Figure 20a–c shows the time delay estimation of the four algorithms in a quiet environment. Time delay estimation of the four algorithms in a noisy environment is shown in
Figure 21a–c.
As can be seen from
Figure 20a–c and
Figure 21a–c, all four algorithms can calculate relatively accurate time delay values in a quiet environment, among which the estimated time delay value of GTCC SCOTg/PHAT is 0.0011875 s, which is the smallest error among the four algorithms. But in a noisy environment, only the improved weighted function combined generalized cubic cross-correlation algorithm can calculate the more accurate time delay of 0.0012292 s. Although there are more sub-peaks in the GTCC SCOTg/PHAT algorithm compared with the other three algorithms in a quiet environment, due to the large difference between the main peak and the sub-peak, the correct main peak is not affected. In a noisy environment, the proposed algorithm has a significant cross-correlation peak without false peak interference. The false peaks produced by the cross-correlation function of the other three algorithms have exceeded the main peaks, which seriously affects the accuracy of time delay estimation.
6. Conclusions
In order to solve the problem of large errors in the time delay estimation algorithm at a low SNR, this paper introduces a time delay estimation algorithm based on an improved weighted function joint generalized cubic cross correlation. Through simulation and experiment, it is found that the improved weighted function combined with generalized cross-correlation operation can indeed reduce the interference of noise. By applying the improved weighting function to the cubic cross-correlation algorithm, the main peak value with the larger peak value can be obtained, and a more accurate time delay estimate can be calculated at a low SNR.
For the UAV sound signal, the optimal value of the exponential factor of the improved weighting function under the experimental conditions of this paper was studied. When the exponential factor α is not more than 0.7, the correct time delay can be obtained, and when α is 0.7, the main peak is the most prominent, and the noise suppression effect is the best. If the latency exceeds 0.7, the correct latency value cannot be obtained. Therefore, the extended estimation performance of the improved weighting function is the best when the exponential factor α is 0.7.

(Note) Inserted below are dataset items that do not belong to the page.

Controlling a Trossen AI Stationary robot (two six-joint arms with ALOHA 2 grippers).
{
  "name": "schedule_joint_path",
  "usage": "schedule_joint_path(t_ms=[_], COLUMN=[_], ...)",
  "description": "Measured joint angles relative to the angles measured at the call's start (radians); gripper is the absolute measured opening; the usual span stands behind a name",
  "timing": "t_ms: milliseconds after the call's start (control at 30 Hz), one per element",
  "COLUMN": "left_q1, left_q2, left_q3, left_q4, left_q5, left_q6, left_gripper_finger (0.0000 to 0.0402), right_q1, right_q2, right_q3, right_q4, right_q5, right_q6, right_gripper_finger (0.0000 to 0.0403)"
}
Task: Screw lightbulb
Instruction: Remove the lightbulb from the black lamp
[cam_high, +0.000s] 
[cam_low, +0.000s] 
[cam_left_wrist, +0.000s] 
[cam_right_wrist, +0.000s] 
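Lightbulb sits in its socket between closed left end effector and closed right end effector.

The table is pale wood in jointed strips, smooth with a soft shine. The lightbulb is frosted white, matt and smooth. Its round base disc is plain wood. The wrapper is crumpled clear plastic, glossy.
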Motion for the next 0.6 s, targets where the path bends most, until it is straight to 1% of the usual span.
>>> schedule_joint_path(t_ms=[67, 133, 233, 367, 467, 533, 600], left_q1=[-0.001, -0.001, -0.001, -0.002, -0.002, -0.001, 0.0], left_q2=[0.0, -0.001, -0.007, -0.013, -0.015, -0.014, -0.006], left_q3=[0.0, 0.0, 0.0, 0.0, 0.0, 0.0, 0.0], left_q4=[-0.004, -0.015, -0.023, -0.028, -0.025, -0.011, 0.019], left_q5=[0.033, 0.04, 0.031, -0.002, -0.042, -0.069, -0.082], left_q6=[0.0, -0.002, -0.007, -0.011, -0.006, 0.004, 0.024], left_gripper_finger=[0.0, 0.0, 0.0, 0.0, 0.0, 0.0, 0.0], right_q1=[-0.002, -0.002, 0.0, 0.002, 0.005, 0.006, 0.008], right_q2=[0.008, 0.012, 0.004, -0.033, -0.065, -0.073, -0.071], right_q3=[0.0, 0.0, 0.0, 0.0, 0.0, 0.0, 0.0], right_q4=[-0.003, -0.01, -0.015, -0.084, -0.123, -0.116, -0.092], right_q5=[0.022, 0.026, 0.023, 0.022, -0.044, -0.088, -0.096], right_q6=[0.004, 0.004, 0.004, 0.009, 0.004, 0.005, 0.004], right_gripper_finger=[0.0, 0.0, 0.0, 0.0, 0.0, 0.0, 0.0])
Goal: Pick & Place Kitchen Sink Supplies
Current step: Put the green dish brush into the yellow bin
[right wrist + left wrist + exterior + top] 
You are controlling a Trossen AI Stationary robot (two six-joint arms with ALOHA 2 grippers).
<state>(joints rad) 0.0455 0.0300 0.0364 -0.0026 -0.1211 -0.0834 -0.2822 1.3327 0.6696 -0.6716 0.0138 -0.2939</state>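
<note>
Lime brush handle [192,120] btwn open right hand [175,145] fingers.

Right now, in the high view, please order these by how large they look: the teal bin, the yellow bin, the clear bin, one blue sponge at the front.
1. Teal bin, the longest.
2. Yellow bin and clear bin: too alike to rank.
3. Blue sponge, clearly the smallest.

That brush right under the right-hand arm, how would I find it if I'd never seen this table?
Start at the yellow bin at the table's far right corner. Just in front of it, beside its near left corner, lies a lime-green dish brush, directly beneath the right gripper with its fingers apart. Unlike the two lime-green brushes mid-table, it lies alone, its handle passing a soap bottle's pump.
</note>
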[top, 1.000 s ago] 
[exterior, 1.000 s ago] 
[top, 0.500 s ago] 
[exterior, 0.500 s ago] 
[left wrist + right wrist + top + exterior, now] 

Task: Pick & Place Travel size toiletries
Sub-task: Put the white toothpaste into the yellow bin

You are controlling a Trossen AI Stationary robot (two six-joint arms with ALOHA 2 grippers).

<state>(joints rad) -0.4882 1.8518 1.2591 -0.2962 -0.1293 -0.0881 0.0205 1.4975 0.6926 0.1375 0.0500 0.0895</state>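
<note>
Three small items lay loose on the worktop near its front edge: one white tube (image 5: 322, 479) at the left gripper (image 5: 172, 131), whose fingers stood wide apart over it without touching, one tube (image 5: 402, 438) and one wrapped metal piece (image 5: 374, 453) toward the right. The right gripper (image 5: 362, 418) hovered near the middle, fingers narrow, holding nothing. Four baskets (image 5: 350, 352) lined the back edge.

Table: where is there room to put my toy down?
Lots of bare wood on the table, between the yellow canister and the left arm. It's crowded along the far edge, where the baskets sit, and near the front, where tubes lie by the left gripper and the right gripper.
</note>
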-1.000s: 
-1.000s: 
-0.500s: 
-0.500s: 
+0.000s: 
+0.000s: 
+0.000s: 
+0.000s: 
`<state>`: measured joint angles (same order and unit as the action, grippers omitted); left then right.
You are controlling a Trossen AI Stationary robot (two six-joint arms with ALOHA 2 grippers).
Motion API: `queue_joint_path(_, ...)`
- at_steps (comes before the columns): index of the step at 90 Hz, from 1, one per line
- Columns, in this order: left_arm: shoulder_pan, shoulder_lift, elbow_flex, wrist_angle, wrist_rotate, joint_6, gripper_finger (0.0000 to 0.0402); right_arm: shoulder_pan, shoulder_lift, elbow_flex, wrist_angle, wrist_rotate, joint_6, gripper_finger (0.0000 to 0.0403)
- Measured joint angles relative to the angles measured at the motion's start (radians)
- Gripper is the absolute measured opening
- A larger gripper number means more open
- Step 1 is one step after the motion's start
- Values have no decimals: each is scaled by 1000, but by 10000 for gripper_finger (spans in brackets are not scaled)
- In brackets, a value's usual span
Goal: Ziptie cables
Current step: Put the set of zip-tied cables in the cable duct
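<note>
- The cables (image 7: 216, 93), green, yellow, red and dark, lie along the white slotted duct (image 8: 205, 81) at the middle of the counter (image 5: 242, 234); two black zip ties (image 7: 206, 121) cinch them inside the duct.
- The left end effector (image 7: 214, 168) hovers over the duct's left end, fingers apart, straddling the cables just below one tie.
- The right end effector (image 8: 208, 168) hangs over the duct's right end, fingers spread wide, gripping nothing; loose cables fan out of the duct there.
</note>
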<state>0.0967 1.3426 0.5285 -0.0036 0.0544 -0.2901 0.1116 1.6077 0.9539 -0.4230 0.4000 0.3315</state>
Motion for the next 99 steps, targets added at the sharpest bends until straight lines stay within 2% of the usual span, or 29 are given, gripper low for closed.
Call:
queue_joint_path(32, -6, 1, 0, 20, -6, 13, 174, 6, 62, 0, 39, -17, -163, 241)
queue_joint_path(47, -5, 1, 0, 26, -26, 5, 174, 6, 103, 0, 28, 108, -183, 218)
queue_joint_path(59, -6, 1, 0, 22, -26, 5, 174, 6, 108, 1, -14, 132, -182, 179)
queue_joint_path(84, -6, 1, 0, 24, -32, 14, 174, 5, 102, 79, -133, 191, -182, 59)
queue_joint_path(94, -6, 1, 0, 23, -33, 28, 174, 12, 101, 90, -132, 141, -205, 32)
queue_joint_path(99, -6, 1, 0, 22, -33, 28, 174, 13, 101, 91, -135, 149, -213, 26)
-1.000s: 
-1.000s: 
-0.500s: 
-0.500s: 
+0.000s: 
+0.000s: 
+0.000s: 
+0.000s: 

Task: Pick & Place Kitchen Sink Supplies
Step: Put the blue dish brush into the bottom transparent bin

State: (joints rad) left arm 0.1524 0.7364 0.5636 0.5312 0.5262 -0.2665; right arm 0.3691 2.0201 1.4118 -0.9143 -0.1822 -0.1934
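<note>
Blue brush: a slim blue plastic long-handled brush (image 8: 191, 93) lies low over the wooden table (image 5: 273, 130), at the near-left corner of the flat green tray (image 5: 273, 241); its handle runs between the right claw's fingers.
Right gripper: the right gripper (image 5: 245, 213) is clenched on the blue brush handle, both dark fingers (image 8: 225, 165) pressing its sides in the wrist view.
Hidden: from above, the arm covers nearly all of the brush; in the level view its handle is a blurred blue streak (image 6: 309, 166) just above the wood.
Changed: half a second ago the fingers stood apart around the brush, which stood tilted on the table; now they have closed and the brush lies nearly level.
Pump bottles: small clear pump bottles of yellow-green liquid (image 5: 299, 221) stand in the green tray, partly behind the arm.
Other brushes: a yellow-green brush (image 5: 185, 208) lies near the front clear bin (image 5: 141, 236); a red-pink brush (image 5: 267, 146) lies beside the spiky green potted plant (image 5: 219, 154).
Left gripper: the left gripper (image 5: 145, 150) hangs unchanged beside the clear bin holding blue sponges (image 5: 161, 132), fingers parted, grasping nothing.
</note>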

The simulation compares the time delay estimation performance of the traditional weighted function and the improved weighted function under different SNRs. The ROTH weighting function has the worst time delay estimation effect, and the performance of the SCOT and PHAT weighting functions is similar when the SNR drops to 0 dB. When the SNR drops to −5 dB, only the improved weighting function proposed in this paper can calculate a more accurate time delay value. Therefore, the improved weight function has better anti-noise performance than the traditional weight function.
The time delay estimation performance of the improved weighted function combined with the cross-correlation operation at different times is studied. At low signal-to-noise ratio (SNR), the improved weighted function combined generalized cubic cross-correlation algorithm has the highest correlation peak-to-peak value, which further improves the anti-noise performance of the algorithm. In the time delay estimation of the UAV acoustic signal detection in the real scene, the RMSE of different SNR algorithms is compared. The accuracy of the proposed algorithm is 35.55% higher than that of the traditional PHAT weighted algorithm and 22.78% higher than that of the improved weighted function combined first cross-correlation algorithm. GTCC SCOTg/PHAT algorithm can better meet the accuracy requirements of UAV detection in complex outdoor scenes.
In summary, the improved algorithm is helpful in improve the positioning ability of low-altitude UAVs and can provide a reference for signal processing of anti-low-altitude UAV combat systems and low-altitude UAV early warning systems.